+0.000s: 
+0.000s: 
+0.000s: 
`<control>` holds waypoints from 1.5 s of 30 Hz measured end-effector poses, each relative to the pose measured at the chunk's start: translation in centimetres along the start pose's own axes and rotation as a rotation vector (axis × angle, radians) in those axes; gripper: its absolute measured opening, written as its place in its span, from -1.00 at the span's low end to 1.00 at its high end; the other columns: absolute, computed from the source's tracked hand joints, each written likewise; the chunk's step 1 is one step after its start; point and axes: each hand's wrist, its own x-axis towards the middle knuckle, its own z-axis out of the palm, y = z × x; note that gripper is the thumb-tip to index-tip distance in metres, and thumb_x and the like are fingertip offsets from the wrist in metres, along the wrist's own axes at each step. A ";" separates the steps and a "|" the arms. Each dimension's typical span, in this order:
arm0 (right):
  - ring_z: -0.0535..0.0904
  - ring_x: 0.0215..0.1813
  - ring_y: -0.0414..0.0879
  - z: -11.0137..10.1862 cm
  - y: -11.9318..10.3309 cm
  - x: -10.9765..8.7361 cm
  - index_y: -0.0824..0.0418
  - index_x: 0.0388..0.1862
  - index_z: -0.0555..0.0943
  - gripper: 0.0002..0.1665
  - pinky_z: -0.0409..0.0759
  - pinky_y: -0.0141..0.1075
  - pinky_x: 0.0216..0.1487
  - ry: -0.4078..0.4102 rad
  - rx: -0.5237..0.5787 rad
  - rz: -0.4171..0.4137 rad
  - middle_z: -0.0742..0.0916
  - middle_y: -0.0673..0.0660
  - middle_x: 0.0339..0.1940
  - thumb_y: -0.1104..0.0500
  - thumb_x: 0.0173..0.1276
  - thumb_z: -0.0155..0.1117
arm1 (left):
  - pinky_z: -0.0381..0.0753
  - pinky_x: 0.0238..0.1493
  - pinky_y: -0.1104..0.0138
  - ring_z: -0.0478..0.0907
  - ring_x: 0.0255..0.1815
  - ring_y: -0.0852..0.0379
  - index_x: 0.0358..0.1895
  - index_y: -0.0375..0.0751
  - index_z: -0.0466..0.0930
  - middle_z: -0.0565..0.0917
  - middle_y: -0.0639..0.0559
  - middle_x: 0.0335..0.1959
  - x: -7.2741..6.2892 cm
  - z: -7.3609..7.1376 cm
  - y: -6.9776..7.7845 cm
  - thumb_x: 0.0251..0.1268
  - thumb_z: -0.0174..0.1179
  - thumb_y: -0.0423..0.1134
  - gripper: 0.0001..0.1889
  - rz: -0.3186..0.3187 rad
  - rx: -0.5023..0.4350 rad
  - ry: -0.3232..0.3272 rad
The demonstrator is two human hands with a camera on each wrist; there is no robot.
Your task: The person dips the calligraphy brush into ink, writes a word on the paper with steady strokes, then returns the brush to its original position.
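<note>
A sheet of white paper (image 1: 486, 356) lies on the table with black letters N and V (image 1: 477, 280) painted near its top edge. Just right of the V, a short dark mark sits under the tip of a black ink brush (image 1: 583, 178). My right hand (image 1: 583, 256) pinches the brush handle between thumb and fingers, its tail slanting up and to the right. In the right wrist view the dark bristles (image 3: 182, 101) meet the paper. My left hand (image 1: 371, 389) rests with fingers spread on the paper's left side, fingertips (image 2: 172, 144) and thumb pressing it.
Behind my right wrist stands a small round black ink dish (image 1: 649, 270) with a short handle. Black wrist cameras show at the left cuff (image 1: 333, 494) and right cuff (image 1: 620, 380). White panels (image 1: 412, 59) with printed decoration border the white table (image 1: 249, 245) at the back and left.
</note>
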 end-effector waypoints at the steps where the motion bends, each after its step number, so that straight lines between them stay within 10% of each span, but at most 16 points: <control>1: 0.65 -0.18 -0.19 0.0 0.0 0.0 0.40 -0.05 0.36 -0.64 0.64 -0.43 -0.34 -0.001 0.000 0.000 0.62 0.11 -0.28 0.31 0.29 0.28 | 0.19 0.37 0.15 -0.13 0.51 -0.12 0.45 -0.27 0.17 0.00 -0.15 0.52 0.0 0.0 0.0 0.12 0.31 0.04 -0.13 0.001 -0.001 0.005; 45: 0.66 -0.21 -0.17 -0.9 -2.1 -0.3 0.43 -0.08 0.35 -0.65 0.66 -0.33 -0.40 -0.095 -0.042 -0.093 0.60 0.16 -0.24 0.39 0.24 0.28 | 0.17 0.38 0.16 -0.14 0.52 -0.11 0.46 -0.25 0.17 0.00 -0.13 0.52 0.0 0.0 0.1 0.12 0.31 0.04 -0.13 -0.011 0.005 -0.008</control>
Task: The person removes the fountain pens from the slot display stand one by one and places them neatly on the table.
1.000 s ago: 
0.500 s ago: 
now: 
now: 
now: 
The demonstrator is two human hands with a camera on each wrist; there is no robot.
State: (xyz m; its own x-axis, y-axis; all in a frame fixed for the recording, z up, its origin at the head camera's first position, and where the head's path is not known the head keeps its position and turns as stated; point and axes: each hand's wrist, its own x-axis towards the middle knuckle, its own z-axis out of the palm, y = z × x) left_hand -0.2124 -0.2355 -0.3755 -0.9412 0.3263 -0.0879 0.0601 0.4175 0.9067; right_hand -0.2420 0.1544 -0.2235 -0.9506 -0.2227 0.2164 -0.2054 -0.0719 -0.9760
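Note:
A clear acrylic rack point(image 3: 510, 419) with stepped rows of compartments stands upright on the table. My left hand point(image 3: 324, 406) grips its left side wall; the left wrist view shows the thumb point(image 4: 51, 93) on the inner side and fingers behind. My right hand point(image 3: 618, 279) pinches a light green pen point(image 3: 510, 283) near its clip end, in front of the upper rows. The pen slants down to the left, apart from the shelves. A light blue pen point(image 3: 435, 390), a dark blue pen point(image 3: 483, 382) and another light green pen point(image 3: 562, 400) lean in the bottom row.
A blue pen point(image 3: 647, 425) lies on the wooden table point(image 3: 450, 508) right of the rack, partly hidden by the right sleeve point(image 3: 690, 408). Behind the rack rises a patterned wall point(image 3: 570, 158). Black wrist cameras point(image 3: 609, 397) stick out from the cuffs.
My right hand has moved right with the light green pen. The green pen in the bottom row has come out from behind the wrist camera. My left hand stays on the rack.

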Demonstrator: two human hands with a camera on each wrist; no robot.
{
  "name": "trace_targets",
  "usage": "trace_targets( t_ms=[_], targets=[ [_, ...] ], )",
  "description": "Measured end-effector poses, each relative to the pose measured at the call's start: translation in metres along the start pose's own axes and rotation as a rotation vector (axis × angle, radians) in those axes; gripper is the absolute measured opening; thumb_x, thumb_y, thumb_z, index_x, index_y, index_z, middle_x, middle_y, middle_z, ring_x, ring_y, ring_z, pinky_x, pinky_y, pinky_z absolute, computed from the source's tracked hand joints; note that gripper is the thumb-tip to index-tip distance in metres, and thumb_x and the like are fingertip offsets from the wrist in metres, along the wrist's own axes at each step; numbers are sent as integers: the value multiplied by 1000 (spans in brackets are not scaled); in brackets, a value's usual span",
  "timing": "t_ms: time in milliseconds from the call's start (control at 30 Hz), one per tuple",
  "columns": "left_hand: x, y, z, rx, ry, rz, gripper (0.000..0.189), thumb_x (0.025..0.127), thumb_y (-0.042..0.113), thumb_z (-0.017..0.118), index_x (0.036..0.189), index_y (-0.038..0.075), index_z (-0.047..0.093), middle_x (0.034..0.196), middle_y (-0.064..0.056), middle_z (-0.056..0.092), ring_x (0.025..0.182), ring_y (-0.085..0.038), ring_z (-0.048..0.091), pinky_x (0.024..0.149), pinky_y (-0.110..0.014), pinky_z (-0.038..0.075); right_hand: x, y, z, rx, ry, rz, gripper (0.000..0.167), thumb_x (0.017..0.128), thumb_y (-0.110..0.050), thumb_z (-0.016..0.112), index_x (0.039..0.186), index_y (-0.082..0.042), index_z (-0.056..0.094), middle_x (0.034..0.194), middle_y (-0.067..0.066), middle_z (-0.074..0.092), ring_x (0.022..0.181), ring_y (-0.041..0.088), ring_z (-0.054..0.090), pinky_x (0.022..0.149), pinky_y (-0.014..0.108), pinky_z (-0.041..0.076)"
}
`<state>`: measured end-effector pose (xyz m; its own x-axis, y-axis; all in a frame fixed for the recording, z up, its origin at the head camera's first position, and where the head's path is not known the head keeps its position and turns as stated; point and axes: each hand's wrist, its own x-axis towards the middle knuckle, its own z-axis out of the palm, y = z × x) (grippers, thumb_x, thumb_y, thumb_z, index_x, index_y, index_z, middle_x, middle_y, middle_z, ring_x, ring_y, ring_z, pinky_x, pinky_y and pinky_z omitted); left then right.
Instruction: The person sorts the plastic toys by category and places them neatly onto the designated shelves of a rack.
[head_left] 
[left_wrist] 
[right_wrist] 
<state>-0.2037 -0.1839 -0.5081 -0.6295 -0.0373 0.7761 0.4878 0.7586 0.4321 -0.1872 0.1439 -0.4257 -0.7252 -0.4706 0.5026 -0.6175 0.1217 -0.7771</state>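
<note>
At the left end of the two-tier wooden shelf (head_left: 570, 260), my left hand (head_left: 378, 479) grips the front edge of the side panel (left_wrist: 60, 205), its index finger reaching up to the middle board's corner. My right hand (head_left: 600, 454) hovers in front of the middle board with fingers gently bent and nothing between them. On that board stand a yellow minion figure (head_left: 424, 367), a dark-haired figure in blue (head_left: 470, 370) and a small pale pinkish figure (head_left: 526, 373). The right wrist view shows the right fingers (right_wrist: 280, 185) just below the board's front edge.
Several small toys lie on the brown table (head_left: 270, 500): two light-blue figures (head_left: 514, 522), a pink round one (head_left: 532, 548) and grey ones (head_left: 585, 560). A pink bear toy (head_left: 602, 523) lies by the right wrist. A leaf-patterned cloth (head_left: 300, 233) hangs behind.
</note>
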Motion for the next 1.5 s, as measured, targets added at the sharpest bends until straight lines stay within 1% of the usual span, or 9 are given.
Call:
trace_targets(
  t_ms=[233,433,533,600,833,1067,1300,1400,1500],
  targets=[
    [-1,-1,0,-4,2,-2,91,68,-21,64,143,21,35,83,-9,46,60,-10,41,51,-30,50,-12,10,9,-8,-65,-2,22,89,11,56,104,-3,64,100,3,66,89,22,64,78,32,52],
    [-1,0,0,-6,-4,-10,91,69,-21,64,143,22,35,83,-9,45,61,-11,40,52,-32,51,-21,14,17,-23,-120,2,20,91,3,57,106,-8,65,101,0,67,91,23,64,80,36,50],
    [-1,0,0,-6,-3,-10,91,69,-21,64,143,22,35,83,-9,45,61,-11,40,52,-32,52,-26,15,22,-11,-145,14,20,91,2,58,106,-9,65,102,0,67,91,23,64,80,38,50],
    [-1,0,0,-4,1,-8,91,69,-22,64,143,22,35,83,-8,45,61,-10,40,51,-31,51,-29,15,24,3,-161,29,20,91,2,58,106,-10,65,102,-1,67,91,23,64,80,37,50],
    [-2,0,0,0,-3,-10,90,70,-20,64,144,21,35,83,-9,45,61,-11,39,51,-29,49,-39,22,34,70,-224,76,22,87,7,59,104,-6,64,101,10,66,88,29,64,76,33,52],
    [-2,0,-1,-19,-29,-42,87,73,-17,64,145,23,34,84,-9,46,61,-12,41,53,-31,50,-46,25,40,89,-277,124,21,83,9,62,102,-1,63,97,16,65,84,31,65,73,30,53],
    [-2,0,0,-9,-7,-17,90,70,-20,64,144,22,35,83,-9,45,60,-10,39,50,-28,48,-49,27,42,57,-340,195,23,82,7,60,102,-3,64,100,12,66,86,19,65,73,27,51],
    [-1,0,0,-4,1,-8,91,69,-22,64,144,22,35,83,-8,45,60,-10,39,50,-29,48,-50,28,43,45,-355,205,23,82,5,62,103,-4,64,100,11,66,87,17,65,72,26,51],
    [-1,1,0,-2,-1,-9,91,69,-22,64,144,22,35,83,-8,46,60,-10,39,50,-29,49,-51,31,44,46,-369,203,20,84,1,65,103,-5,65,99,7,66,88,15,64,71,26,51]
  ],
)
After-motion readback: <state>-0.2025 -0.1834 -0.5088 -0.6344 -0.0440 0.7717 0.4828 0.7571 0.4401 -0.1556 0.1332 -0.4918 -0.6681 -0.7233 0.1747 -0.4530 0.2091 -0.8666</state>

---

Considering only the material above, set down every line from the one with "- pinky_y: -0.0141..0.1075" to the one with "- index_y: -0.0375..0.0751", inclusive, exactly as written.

  - pinky_y: -0.0141..0.1075
  - pinky_x: 0.0216..0.1487
  - ry: -0.4078..0.4102 rad
  - rx: -0.5237..0.5787 rad
  - rz: -0.4171..0.4137 rad
  - middle_z: -0.0742..0.0916
  - middle_y: -0.0673..0.0660
  - middle_x: 0.0339..0.1940
  - thumb_y: -0.1104..0.0500
  - thumb_x: 0.0173..0.1276
  - thumb_z: -0.0155..0.1117
arm1 (left):
  - pinky_z: -0.0381..0.0753
  - pinky_x: 0.0238..0.1493
  - pinky_y: -0.1104..0.0138
  - ring_z: -0.0478..0.0907
  - ring_x: 0.0255..0.1815
  - ring_y: -0.0852..0.0379
  - index_x: 0.0358..0.1895
  - index_y: -0.0375..0.0751

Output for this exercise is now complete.